[PYTHON] Let's visualize the trading volume of TSE stocks --jpxlab sample

In this article, we will use the processing / analysis tool "jpxlab" of TSE stock high frequency data (FLEX Historical) to visualize the TSE stock trading volume. I will try. See here for sample notebooks.

Metadata preparation

FLEX Historical also contains information that identifies the stock, but this sample uses a file published by the Tokyo Stock Exchange that provides more detailed metadata.

This file contains various information of the brand, and the brand code It is useful for mapping company names and for classifying stocks into categories by sector, TOPIX, etc.

Visualize trading volume by sector

To use the historical data in combination with the metadata provided by this file, sample jpxlab demo -sector volume.ipynb % 20-% 20sector% 20volume.ipynb) would be a good starting point.

This notebook leverages sector information to show how stocks are grouped. The figure below shows the integrated trading volume for each sector in September 2019.

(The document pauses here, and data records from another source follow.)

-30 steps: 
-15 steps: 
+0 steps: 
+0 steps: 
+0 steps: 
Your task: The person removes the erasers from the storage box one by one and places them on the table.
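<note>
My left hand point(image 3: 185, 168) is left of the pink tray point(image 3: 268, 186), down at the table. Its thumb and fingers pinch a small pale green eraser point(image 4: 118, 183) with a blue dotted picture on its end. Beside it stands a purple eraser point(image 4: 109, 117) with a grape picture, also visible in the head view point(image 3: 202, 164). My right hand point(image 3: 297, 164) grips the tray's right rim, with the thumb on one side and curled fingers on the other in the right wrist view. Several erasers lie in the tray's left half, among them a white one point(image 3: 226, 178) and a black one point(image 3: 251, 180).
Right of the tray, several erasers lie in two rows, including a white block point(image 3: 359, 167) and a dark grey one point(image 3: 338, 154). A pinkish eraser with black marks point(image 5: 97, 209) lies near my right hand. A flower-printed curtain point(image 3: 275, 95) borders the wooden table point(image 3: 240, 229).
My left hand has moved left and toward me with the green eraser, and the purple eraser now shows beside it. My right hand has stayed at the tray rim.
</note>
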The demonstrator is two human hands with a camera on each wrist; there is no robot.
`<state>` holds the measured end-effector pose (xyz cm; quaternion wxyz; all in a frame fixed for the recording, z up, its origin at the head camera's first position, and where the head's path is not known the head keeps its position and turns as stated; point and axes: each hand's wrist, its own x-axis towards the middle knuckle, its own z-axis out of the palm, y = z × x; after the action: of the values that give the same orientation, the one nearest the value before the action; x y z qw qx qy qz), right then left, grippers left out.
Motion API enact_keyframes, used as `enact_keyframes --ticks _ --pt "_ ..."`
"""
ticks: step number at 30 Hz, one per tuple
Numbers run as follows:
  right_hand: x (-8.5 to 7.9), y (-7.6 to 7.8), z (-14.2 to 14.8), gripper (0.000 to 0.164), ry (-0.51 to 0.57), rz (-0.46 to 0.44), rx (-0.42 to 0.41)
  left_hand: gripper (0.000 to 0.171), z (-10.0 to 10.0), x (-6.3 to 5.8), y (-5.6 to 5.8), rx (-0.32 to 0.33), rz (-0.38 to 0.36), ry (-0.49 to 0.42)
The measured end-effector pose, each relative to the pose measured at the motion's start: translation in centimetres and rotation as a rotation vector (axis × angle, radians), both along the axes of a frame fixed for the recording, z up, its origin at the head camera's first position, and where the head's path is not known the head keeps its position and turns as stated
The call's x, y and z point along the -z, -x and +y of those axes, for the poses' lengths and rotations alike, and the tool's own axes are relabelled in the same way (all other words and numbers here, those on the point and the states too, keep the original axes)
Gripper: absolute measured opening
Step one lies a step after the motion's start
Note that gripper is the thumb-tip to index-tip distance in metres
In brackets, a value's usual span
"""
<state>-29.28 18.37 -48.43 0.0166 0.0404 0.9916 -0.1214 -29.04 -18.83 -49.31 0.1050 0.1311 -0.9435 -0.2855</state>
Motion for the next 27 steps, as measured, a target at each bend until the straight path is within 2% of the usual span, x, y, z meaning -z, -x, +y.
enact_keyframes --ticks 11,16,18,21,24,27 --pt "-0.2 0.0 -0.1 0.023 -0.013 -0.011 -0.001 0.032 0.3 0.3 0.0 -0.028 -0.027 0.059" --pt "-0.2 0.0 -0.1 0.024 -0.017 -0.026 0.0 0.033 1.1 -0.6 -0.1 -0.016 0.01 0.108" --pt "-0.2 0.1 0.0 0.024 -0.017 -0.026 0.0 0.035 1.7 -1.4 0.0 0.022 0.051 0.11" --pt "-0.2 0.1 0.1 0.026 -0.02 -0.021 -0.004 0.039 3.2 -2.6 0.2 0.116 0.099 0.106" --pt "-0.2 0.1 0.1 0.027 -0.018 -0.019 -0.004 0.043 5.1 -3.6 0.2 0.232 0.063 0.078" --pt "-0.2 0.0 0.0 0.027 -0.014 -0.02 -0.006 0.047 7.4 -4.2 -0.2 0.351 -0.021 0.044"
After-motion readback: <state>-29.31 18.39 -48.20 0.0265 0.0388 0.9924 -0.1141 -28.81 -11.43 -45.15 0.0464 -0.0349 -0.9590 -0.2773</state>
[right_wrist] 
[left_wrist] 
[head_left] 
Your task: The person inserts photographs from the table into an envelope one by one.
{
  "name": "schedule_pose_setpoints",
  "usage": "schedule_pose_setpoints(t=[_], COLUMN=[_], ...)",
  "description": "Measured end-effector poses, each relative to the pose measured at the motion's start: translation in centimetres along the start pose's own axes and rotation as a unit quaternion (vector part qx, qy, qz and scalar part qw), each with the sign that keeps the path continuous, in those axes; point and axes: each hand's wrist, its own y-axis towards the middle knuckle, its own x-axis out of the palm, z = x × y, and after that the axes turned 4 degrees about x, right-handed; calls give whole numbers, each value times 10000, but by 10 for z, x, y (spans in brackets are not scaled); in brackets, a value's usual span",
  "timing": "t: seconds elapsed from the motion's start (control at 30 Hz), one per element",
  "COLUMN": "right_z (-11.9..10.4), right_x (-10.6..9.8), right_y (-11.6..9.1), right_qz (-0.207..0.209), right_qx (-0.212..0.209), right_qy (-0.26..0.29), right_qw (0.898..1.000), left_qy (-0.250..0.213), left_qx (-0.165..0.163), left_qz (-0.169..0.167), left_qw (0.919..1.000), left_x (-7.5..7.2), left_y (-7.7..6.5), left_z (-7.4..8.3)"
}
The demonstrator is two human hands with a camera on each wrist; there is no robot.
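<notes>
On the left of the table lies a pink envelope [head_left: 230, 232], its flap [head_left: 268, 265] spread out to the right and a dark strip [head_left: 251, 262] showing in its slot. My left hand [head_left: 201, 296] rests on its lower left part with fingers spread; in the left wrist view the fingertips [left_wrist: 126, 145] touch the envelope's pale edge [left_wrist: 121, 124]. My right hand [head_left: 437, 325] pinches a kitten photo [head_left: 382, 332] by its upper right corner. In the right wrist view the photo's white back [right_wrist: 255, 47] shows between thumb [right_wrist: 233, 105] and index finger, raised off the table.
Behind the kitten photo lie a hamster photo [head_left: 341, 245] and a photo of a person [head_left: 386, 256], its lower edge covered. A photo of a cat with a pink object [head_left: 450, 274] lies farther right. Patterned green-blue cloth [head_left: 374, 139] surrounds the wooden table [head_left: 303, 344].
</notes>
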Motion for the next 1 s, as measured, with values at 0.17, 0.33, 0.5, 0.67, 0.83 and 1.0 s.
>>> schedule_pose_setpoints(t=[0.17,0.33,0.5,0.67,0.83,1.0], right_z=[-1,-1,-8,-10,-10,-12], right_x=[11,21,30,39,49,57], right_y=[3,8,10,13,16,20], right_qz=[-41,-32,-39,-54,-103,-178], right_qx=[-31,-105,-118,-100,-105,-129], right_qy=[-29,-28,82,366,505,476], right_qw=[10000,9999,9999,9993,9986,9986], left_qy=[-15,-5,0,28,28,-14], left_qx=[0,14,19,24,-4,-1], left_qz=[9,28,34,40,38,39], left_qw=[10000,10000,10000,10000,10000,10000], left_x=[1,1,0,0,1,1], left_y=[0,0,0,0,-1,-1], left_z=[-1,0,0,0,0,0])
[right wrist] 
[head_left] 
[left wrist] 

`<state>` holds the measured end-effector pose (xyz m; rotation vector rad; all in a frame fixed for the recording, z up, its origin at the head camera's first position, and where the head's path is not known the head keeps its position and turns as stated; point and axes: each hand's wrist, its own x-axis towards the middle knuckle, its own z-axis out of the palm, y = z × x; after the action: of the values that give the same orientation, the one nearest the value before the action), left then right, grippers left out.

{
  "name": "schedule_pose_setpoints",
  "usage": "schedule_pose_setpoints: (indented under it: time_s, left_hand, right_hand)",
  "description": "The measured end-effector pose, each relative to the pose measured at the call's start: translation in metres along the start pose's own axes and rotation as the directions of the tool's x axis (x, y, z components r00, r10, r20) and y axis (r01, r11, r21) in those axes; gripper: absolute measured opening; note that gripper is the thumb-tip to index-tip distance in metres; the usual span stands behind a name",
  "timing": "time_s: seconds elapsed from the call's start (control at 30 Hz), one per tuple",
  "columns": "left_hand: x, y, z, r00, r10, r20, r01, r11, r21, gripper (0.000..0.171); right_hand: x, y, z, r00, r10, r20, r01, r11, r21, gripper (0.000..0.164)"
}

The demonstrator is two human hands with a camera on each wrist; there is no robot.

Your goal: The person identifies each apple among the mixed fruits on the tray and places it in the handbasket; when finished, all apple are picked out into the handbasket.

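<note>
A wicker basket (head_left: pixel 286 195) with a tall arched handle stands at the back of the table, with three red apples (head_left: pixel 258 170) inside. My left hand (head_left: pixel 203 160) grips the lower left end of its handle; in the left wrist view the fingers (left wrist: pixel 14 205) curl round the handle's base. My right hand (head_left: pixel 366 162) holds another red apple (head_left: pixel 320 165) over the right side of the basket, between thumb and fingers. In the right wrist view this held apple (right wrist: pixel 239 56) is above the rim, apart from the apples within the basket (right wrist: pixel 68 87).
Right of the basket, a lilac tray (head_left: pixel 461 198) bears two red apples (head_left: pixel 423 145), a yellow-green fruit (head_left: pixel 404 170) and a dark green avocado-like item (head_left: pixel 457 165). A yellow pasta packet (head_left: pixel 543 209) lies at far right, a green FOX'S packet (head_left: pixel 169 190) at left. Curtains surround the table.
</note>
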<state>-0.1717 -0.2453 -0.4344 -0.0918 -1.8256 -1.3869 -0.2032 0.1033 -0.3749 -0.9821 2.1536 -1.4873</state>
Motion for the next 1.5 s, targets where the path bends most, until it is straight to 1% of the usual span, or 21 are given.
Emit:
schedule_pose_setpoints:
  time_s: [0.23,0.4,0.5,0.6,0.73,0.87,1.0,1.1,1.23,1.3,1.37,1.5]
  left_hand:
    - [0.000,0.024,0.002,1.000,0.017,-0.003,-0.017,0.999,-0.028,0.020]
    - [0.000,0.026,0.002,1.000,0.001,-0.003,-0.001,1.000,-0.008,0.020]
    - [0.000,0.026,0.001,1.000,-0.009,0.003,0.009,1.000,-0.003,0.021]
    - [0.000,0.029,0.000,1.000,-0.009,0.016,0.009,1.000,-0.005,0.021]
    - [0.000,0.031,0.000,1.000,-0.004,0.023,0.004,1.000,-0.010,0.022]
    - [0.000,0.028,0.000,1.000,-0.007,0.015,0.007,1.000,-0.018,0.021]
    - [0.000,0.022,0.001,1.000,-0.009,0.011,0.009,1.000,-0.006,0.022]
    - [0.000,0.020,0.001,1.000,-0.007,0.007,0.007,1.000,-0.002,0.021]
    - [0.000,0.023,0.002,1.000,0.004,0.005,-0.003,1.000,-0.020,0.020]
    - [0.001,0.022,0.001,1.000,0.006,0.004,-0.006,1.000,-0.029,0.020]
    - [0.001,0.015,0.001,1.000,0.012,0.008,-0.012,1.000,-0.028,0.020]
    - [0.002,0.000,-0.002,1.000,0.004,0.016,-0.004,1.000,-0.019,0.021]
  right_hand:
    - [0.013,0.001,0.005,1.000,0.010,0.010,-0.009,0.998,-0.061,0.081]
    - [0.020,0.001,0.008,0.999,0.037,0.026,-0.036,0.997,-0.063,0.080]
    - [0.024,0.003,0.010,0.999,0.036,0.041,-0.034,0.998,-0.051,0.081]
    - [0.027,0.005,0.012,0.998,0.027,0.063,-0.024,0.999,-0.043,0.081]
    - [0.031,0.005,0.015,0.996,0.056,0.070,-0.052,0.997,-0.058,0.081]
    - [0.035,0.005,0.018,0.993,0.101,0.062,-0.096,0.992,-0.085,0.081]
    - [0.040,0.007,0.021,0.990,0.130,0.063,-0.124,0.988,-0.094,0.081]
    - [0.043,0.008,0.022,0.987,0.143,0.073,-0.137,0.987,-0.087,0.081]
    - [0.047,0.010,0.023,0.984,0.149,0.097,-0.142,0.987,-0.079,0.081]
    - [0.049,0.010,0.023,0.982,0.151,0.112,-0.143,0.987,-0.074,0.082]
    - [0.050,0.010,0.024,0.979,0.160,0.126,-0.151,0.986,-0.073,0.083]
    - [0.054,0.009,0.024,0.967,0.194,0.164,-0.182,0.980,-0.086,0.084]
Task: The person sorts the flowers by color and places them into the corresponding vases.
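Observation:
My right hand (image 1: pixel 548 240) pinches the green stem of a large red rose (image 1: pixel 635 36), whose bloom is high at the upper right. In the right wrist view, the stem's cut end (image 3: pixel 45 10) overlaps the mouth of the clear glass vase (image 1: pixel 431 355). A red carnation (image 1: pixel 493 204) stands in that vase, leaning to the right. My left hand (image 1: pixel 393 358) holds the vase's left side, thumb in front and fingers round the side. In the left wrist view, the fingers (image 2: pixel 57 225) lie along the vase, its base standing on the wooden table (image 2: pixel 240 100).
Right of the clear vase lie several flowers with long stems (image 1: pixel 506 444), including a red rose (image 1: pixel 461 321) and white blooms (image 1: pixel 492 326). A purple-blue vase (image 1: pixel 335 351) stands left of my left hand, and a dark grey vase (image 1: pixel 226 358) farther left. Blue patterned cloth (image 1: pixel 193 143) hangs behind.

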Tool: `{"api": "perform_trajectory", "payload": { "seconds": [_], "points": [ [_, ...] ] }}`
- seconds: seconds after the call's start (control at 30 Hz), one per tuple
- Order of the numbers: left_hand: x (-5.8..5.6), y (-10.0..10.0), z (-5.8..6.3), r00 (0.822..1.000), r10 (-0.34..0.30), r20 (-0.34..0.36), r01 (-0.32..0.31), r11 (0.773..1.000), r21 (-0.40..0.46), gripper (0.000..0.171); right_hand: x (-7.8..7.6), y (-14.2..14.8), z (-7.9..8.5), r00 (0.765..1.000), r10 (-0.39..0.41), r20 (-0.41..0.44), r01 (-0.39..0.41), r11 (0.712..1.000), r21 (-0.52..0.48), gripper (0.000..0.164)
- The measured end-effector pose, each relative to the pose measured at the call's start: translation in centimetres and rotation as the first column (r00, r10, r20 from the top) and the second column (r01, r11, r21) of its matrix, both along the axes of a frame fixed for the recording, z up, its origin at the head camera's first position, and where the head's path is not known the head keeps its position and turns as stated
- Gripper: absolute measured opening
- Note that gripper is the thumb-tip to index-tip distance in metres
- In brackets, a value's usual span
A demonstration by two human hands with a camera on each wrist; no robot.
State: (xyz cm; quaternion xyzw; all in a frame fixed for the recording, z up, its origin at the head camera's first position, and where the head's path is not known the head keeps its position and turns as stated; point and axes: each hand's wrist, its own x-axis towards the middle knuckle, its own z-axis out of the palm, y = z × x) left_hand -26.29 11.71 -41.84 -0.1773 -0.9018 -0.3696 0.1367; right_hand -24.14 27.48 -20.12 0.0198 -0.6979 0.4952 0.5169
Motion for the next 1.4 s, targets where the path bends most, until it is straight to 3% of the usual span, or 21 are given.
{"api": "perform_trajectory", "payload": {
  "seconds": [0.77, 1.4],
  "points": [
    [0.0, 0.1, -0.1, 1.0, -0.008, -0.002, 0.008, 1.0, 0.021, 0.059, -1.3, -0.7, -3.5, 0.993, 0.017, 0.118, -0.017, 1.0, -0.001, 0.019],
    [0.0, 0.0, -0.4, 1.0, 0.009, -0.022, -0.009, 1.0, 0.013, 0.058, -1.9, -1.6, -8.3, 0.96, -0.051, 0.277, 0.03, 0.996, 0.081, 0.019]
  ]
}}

Although it is a simple visualization, it can be confirmed at a glance that the number of trading companies and wholesalers in 17 industry categories increased on September 5, 2019, and the number of banks in 17 industry categories increased on September 10, 2019. I will. It is also possible to filter only the top 100 trading volumes in September with minor changes, as illustrated in the notebook.

Forecast daily turnover

One of the most interesting topics in market data analysis is probably "forecasting". Various approaches such as statistical analysis and machine learning can be considered, but it is a little difficult to build a complicated model of stock prices with only one month's data. Therefore, this time I will only introduce the methodology and start with a simple data analysis.

First, let's plot the autocorrelation of daily trading volume of Toyota (7203). The light blue area is the confidence interval, and it can be said that there is a significant autocorrelation if the value that penetrates it appears. Autocorrelation is a correlation with its own delayed copy, so if a high correlation coefficient is observed here, it can be said to be periodic. Unfortunately, no significant correlation was observed in the above example.

Next, let's select a stock with a high autocorrelation and see what the plot looks like. In the example, Subaru (7270) was selected from the top 100 stocks.

As shown in the plot, leg1 shows a relatively high positive correlation. The actual usefulness is neglected because this example is a very limited sample, but in cases where more samples are available, such data is somewhat predicted by an autoregressive model such as the ARIMA model. Is possible in many cases. Just in case, the plot of the original transaction volume is as follows.

Clustering

Let's do another analysis. By clustering according to the pattern of trading volume transition, we will try to observe the linked stocks and the transition of their trends. However, since the samples that can be used for learning are very limited every time, I hope that you will use it for future experiments by introducing the methodology. The notebook is jpxlab demo -cluster analysis.ipynb.

Dimensional compression by T-SNE

The target of clustering is a vector. This time, we want to analyze the similarity of trading volume transition patterns for each issue, so it is necessary to vectorize the time-series data of trading volume transition in some way.

However, this process is important, and the more dimensions the vector has, the more difficult it becomes to extract the essential features due to the curse of dimensionality, so we decided to use the technique of dimension compression to reduce it to the lowest possible dimension. Become.

The most well-known dimensional compression methods are PCA and MDS, but here we use an algorithm that is also effective for objects with a non-linear relationship called T-SNE. The input is a snapshot of the raw trading volume trends for each issue extracted in the sliding window. This is compressed to two dimensions for visualization.

For details, please refer to Notebook, but it seems to be meaningful during this period. Although it is difficult to visually grasp a large cluster, you can see that it is a very powerful tool that can do everything from clustering to visualizing its time-series changes with animation with simple code. I think not.

In this way, we hope that you can get a glimpse of the possibility that jpxlab can be used as an entrance for various applications such as design and verification of predictive models.